Segment Open

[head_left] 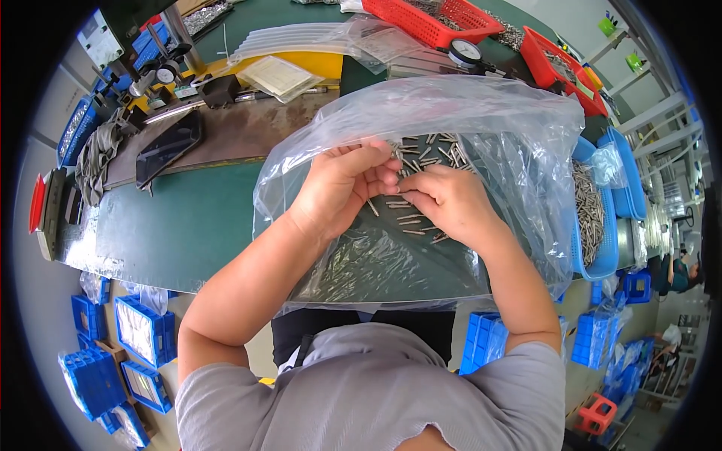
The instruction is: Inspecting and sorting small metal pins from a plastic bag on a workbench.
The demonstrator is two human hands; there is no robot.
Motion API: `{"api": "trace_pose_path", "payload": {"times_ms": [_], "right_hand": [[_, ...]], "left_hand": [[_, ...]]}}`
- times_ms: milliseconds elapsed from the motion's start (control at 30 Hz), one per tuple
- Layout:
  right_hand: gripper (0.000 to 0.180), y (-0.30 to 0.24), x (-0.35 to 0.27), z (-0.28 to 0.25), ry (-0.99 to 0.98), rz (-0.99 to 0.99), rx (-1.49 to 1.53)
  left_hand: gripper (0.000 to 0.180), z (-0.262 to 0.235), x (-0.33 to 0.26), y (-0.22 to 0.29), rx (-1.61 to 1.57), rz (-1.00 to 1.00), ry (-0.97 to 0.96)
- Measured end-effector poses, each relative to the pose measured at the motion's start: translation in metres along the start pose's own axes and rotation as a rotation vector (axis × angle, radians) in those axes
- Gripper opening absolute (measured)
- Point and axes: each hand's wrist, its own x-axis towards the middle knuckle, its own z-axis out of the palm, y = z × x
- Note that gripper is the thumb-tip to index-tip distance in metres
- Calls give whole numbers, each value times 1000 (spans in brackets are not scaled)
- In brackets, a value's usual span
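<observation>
A large clear plastic bag [519, 180] lies spread open on the green table, with many small slim metal pins [410, 218] scattered inside its mouth. Over these pins my left hand [346, 180] is closed, its fingers curled and the thumb on top; what lies within them is hidden. One pin [373, 207] shows just below its fingers. My right hand [451, 201] meets it from the right, thumb and forefinger pinched close to the left fingertips. Anything in that pinch is too small to make out. More pins [451, 154] lie just beyond both hands.
At the right, a blue basket [608, 225] holds a heap of metal pins. Red baskets [421, 22] and a dial gauge [465, 51] stand at the back. A dark phone [170, 147] rests at the left on a brown plate [241, 135]. Blue crates [147, 331] sit on the floor.
</observation>
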Motion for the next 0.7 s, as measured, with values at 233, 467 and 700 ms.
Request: {"api": "trace_pose_path", "payload": {"times_ms": [233, 467, 700], "right_hand": [[9, -4, 4, 3, -37, 76, -41], [6, 4, -1, -14, 57, 265, 429], [8, 3, -1, -25, 69, 326, 673]], "left_hand": [[8, -2, 2, -3, 46, -16, -57], [6, 1, 1, -3, 64, -43, -57], [6, 2, 0, -4, 143, -97, -70]]}}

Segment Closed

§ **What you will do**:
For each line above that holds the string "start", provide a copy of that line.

§ **Task output**:
- times_ms: milliseconds elapsed from the motion's start (control at 30 Hz), one per tuple
- Measured end-effector poses, each relative to the pose measured at the motion's start: translation in metres along the start pose's own axes and rotation as a rotation vector (axis × angle, radians) in those axes

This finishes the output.